The `resolveModelScope` function in [`packages/coding-agent/src/core/model-resolver.ts`](https://github.com/badlogic/pi-mono/blob/main/packages/coding-agent/src/core/model-resolver.ts) expands glob patterns such as `google/*` or `*sonnet*` against the available model registry. It validates that each pattern resolves to at least one concrete model, deduplicates results when multiple patterns match the same model, and returns an array of `ScopedModel` objects ready for use.

### What happens if I specify an invalid thinking level in a model string?

The behavior depends on the resolution context. When using `resolveModelScope` for configuration files, invalid suffixes after the colon trigger a warning and are stripped, allowing resolution to continue with the matched model but no thinking level. However, `resolveCliModel` treats invalid thinking levels as fatal errors, immediately returning an error object to prevent silent misconfiguration in interactive CLI usage.

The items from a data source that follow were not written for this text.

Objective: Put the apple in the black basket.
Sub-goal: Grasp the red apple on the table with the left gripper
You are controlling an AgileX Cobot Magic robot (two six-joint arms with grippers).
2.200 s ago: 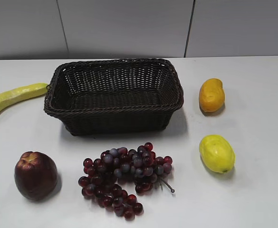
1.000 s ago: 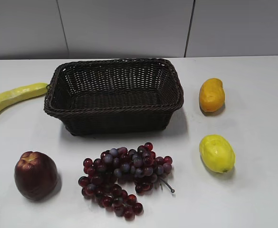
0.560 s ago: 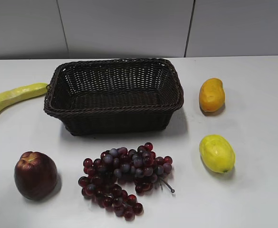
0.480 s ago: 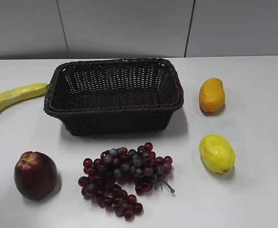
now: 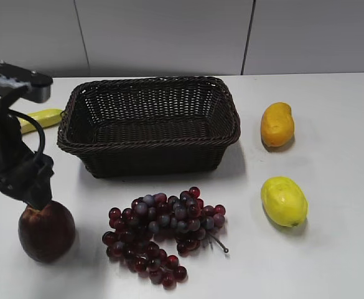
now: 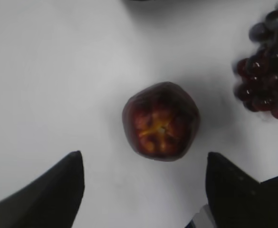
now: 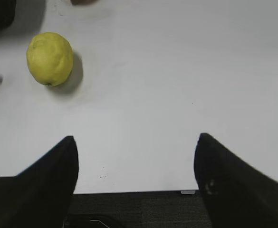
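Directly above the apple (image 6: 160,121), which sits on the table (image 5: 331,249) left of the grapes (image 5: 160,233) and in front of the black basket (image 5: 150,124), the left gripper (image 6: 143,164) hangs with jaws spread; descend straight, centred, clamping below the widest part

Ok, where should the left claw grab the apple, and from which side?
From straight above, closing across the apple's widest middle. It sits upright, lumpy top up, between the open left claw's fingers; bare table lies on its left, the grapes well off its right.
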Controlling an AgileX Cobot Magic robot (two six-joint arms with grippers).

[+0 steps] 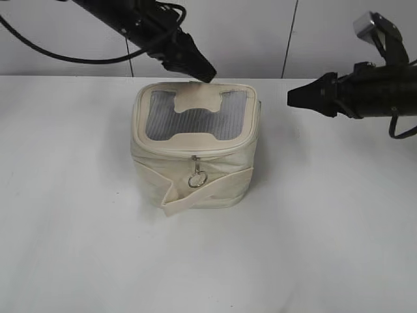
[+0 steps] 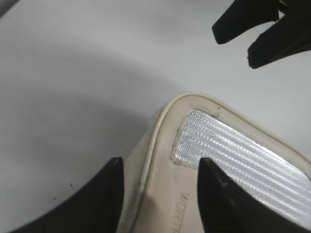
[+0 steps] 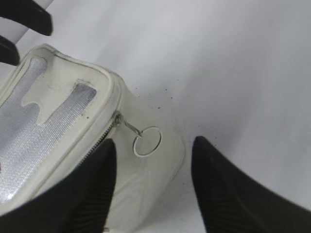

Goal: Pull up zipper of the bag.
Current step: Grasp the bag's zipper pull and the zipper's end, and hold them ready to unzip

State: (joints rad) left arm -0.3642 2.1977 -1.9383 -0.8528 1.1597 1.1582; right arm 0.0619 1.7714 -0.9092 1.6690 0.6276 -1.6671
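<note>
The cream bag stands upright in the middle of the white table, mesh top facing up. One zipper slider with its ring pull hangs at the front rim. A second ring pull hangs at the bag's corner in the right wrist view, next to the zipper track. My left gripper is open and hovers over the bag's far top edge, straddling a top corner. My right gripper is open and empty to the right of the bag, with the second ring between its fingers in view.
The white table stretches in front of and beside the bag. A pale wall stands close behind. A loose strap end sticks out at the bag's front bottom.
</note>
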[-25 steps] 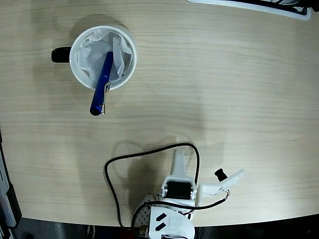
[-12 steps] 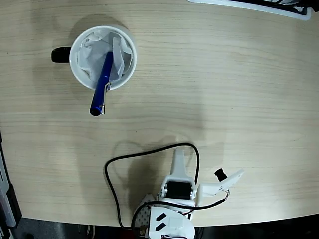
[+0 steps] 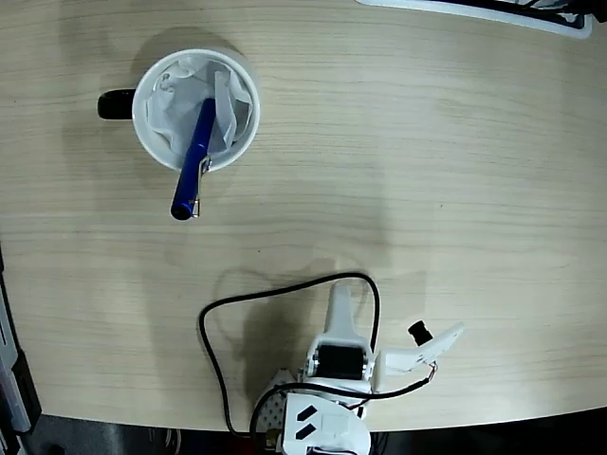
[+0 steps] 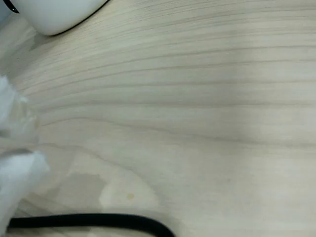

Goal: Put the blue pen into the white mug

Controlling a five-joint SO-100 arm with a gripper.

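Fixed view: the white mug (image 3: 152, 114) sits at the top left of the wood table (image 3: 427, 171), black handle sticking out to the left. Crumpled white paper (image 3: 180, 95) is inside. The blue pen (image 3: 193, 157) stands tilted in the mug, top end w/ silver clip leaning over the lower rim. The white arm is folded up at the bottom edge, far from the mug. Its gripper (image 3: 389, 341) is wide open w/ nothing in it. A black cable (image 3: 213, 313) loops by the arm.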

### Can I use provider shorthand without specifying an exact model ID?

Yes. The `defaultModelPerProvider` map (lines 13-38) defines fallback models for every known provider. If you specify only a provider name like `anthropic` or `openai` without a model ID, the resolver automatically selects the default model for that vendor. This enables quick experimentation without requiring memorization of specific model identifiers.

### How does pi-mono prioritize which model to use when multiple sources are configured?

The `findInitialModel` function implements a strict priority hierarchy: command-line arguments (`--provider`/`--model`) take precedence, followed by models scoped from configuration files, then saved user defaults, and finally the first available model with valid API credentials. This cascading approach ensures explicit user intent always overrides implicit defaults while maintaining reliable fallbacks for new sessions.